-- What you need to do --
Return only the stretch of the material below that begins with the line containing "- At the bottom" and ends with the line containing "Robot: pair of", exactly; both of those lines belong to it.

-- Provided data --
********
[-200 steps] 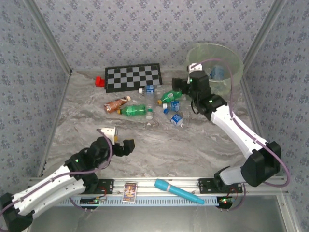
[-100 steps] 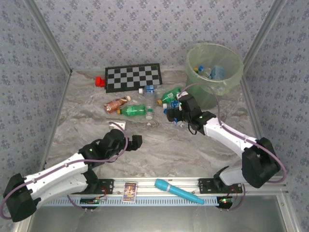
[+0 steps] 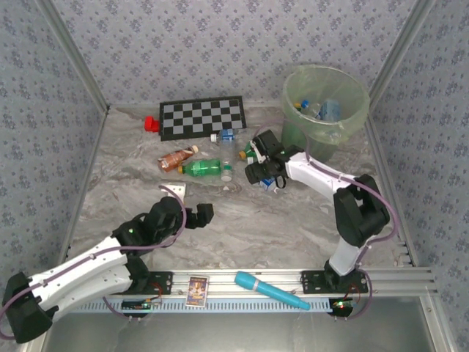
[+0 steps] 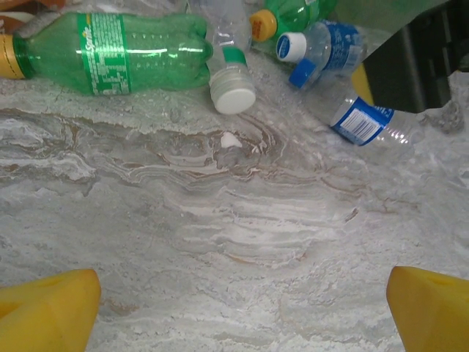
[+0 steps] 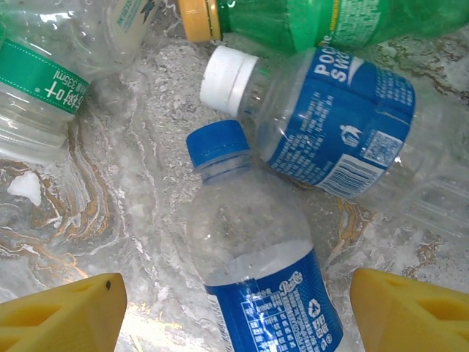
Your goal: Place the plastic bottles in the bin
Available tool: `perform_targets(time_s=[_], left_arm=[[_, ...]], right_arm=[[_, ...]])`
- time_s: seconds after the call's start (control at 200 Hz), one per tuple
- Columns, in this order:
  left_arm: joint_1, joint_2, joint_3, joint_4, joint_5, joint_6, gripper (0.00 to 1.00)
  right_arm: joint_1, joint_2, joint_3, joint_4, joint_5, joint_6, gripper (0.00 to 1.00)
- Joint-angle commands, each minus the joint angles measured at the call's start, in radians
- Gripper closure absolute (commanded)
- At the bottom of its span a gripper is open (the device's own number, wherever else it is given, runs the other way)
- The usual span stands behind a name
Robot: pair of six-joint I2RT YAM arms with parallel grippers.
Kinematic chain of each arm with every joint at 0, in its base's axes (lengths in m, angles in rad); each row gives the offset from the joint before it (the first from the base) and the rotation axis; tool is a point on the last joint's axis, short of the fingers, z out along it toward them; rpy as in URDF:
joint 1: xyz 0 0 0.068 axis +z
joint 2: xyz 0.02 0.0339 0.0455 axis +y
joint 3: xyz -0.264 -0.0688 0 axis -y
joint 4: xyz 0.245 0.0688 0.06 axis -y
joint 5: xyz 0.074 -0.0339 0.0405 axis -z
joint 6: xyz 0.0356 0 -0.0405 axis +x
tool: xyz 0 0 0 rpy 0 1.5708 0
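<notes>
Several plastic bottles lie in a cluster mid-table: a brown one [image 3: 176, 158], a green one [image 3: 201, 168] and a blue-labelled one [image 3: 226, 136]. My right gripper [image 3: 265, 176] is low over the cluster's right end. It stands open astride a clear bottle with a blue cap [image 5: 256, 257], with a gap on each side. Beside that lie a white-capped bottle with a blue label [image 5: 330, 125] and a green bottle [image 5: 308, 18]. My left gripper [image 3: 196, 215] is open above bare table, short of the green Sprite bottle [image 4: 124, 44]. The bin [image 3: 344, 128] stands at the back right, with bottles inside.
A chessboard [image 3: 204, 116] and a red block [image 3: 152, 123] lie at the back. On the front rail rest a turquoise tube [image 3: 271, 290] and a small card [image 3: 196, 290]. Patterned walls close in the left, back and right sides.
My right arm swung down from the bin to the bottle cluster, and its jaws have narrowed a little. My left arm reached forward and to the right, toward the bottles.
</notes>
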Motion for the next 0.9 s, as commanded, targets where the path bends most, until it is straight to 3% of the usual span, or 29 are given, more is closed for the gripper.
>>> perform_targets(time_s=[0.0, 0.26, 0.645, 0.895], left_arm=[[0.01, -0.031, 0.004, -0.016, -0.016, -0.011, 0.0], [0.021, -0.108, -0.03, -0.039, -0.015, -0.013, 0.0], [0.04, -0.238, -0.068, -0.101, -0.01, -0.019, 0.0], [0.054, -0.264, -0.064, -0.124, -0.002, -0.013, 0.0]], right_arm=[[0.007, 0.071, 0.102, -0.188, 0.029, -0.038, 0.2], [0.056, 0.239, 0.288, -0.397, 0.132, -0.115, 0.17], [0.066, 0.402, 0.404, -0.48, 0.166, -0.165, 0.16], [0.069, 0.449, 0.43, -0.48, 0.142, -0.18, 0.24]])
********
-- Response box --
- At the bottom of its span a gripper is open (the device's own number, wherever else it is given, runs the other way)
- The usual span stands behind a name
Robot: pair of six-joint I2RT YAM arms with parallel grippers.

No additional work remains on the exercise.